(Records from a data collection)
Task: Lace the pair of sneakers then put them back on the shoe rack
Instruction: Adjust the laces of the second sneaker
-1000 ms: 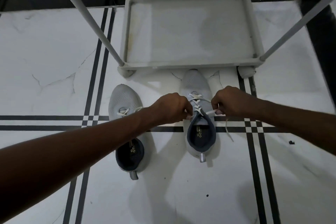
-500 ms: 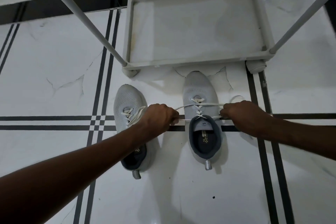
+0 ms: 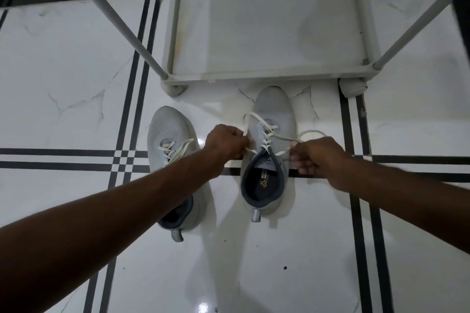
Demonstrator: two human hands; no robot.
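Observation:
Two grey sneakers stand on the white floor, toes toward the shoe rack (image 3: pixel 264 76). The right sneaker (image 3: pixel 276 107) has a white lace (image 3: pixel 267 134) crossed through its eyelets. My left hand (image 3: pixel 225 142) pinches one lace end at the shoe's left side, where the lace curls up in a loop. On the shoe's right, my right hand (image 3: pixel 318 157) grips the other end, which arcs slack behind it. The left sneaker (image 3: pixel 170 132) lies under my left forearm, its own white lace loose over the tongue.
The rack's bottom shelf is bare and its grey poles (image 3: pixel 112 18) slant up at left and right. Its feet (image 3: pixel 354 87) rest just beyond the sneakers' toes. Black stripes (image 3: pixel 76 157) cross the marble floor.
The lace was pulled taut and straight between both hands half a second ago; now it hangs slack in loops. Both hands have stayed beside the right sneaker.

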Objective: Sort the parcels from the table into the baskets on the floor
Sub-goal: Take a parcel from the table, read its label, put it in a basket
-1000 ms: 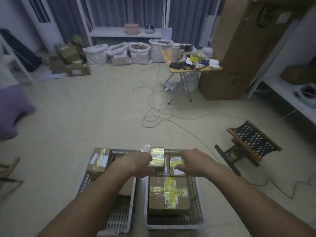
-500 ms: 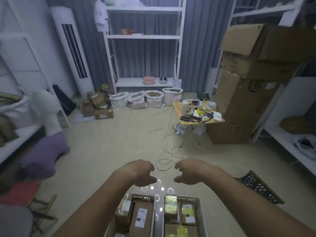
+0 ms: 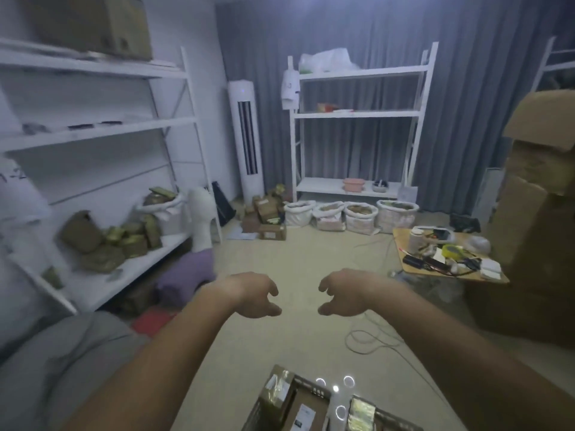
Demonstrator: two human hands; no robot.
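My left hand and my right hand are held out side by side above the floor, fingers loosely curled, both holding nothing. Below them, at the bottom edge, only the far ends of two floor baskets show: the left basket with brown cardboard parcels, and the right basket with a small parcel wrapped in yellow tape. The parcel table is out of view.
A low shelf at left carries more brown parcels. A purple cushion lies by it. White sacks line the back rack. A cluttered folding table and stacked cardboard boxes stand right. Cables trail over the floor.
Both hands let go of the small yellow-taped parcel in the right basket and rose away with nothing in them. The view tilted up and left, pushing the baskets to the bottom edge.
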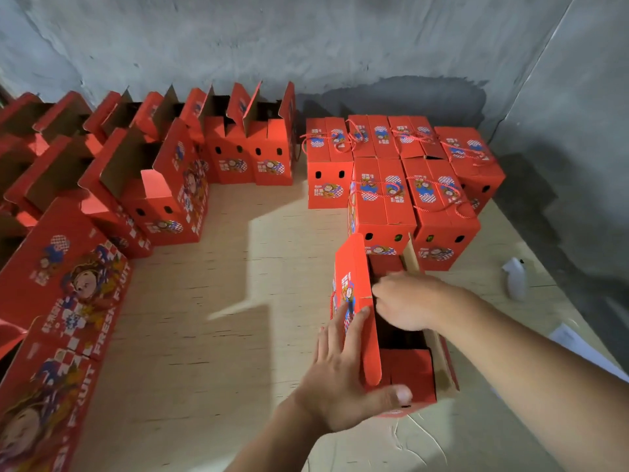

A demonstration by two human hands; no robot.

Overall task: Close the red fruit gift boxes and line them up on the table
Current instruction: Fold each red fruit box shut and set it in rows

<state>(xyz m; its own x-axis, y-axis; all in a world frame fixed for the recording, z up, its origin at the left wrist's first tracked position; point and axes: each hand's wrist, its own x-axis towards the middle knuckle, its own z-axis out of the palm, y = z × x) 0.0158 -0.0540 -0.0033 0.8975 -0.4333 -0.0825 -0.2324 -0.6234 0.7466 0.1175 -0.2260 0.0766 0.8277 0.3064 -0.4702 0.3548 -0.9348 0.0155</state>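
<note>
Nearest, at 6 o'clock: left hand (335, 383) flat against outer left wall and raised left flap (354, 301) of the open box (408, 373); fingers straight, thumb laid along the near end panel. Grip wide, pressing, nothing enclosed.

Just beyond: right hand (406, 301) reaching down into the box mouth, fingers bent toward an inner flap; whether anything is pinched cannot be told, blurred. Right flap (442, 362) splayed outward, brown side up. Box standing on the desk (258, 287) at about 5 o'clock of the bare middle.

Risks, judged:
- Left flap folded down before right hand is out: fingers trapped, flap creased.
- Inner flap not tucked flat: top flaps would not meet, lid would spring back.
- Sideways push from left hand unopposed: box may slide toward 3 o'clock, nudging the closed boxes (408, 185) just beyond at 1 o'clock and spoiling their rows.
- Rope handles on those closed boxes lying loose; could snag a flap when the box is slid up beside them.

Farther, 9 to 11 o'clock: many open boxes (163, 185) with flaps up, not yet closed. White object (515, 277) at 3 o'clock by the desk edge, unidentified.
</note>
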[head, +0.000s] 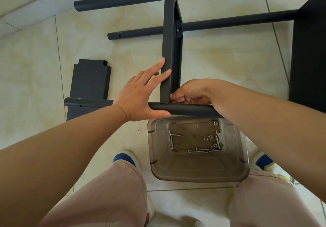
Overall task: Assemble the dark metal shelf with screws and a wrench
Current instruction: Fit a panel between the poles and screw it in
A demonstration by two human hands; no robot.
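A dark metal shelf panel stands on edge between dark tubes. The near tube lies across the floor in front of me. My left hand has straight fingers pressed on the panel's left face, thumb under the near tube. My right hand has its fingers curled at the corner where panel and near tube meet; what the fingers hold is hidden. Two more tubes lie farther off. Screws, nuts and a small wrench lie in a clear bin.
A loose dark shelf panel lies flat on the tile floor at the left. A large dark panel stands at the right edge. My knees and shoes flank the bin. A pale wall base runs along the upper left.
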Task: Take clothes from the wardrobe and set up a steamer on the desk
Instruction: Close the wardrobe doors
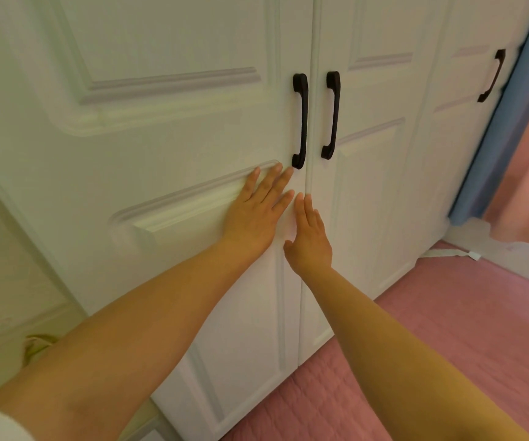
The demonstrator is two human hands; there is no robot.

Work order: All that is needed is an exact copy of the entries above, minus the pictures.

Exercise result:
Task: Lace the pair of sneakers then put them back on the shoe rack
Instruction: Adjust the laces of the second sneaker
-1000 ms: 
-500 ms: 
+0 ms: 
Demonstrator: two human hands; no robot.
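Observation:
Two grey sneakers stand on the white floor, toes toward the shoe rack (image 3: pixel 264 76). The right sneaker (image 3: pixel 276 107) has a white lace (image 3: pixel 267 134) crossed through its eyelets. My left hand (image 3: pixel 225 142) pinches one lace end at the shoe's left side, where the lace curls up in a loop. On the shoe's right, my right hand (image 3: pixel 318 157) grips the other end, which arcs slack behind it. The left sneaker (image 3: pixel 170 132) lies under my left forearm, its own white lace loose over the tongue.
The rack's bottom shelf is bare and its grey poles (image 3: pixel 112 18) slant up at left and right. Its feet (image 3: pixel 354 87) rest just beyond the sneakers' toes. Black stripes (image 3: pixel 76 157) cross the marble floor.
The lace was pulled taut and straight between both hands half a second ago; now it hangs slack in loops. Both hands have stayed beside the right sneaker.
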
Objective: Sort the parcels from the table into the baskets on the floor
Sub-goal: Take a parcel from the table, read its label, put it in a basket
-1000 ms: 
-500 ms: 
+0 ms: 
Demonstrator: two human hands; no robot.
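My left hand and my right hand are held out side by side above the floor, fingers loosely curled, both holding nothing. Below them, at the bottom edge, only the far ends of two floor baskets show: the left basket with brown cardboard parcels, and the right basket with a small parcel wrapped in yellow tape. The parcel table is out of view.
A low shelf at left carries more brown parcels. A purple cushion lies by it. White sacks line the back rack. A cluttered folding table and stacked cardboard boxes stand right. Cables trail over the floor.
Both hands let go of the small yellow-taped parcel in the right basket and rose away with nothing in them. The view tilted up and left, pushing the baskets to the bottom edge.
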
A demonstration by two human hands; no robot.

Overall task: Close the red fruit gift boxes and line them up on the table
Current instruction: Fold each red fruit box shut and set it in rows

<state>(xyz m; its own x-axis, y-axis; all in a world frame fixed for the recording, z up, its origin at the left wrist's first tracked position; point and axes: each hand's wrist, its own x-axis towards the middle knuckle, its own z-axis out of the palm, y = z × x) 0.0158 -0.0540 -0.0033 0.8975 -0.4333 -0.0825 -0.2324 -0.6234 0.7466 0.1175 -0.2260 0.0766 0.8277 0.3064 -0.4702 0.3548 -0.9348 0.0155</state>
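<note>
Nearest, at 6 o'clock: left hand (335, 383) flat against outer left wall and raised left flap (354, 301) of the open box (408, 373); fingers straight, thumb laid along the near end panel. Grip wide, pressing, nothing enclosed.

Just beyond: right hand (406, 301) reaching down into the box mouth, fingers bent toward an inner flap; whether anything is pinched cannot be told, blurred. Right flap (442, 362) splayed outward, brown side up. Box standing on the desk (258, 287) at about 5 o'clock of the bare middle.

Risks, judged:
- Left flap folded down before right hand is out: fingers trapped, flap creased.
- Inner flap not tucked flat: top flaps would not meet, lid would spring back.
- Sideways push from left hand unopposed: box may slide toward 3 o'clock, nudging the closed boxes (408, 185) just beyond at 1 o'clock and spoiling their rows.
- Rope handles on those closed boxes lying loose; could snag a flap when the box is slid up beside them.

Farther, 9 to 11 o'clock: many open boxes (163, 185) with flaps up, not yet closed. White object (515, 277) at 3 o'clock by the desk edge, unidentified.
</note>
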[head, +0.000s] 
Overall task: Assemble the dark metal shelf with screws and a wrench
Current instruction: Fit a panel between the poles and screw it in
A demonstration by two human hands; no robot.
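A dark metal shelf panel stands on edge between dark tubes. The near tube lies across the floor in front of me. My left hand has straight fingers pressed on the panel's left face, thumb under the near tube. My right hand has its fingers curled at the corner where panel and near tube meet; what the fingers hold is hidden. Two more tubes lie farther off. Screws, nuts and a small wrench lie in a clear bin.
A loose dark shelf panel lies flat on the tile floor at the left. A large dark panel stands at the right edge. My knees and shoes flank the bin. A pale wall base runs along the upper left.
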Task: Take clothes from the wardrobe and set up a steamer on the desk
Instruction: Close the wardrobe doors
The demonstrator is two human hands; there is no robot.

For this exercise, nothing further remains to be done.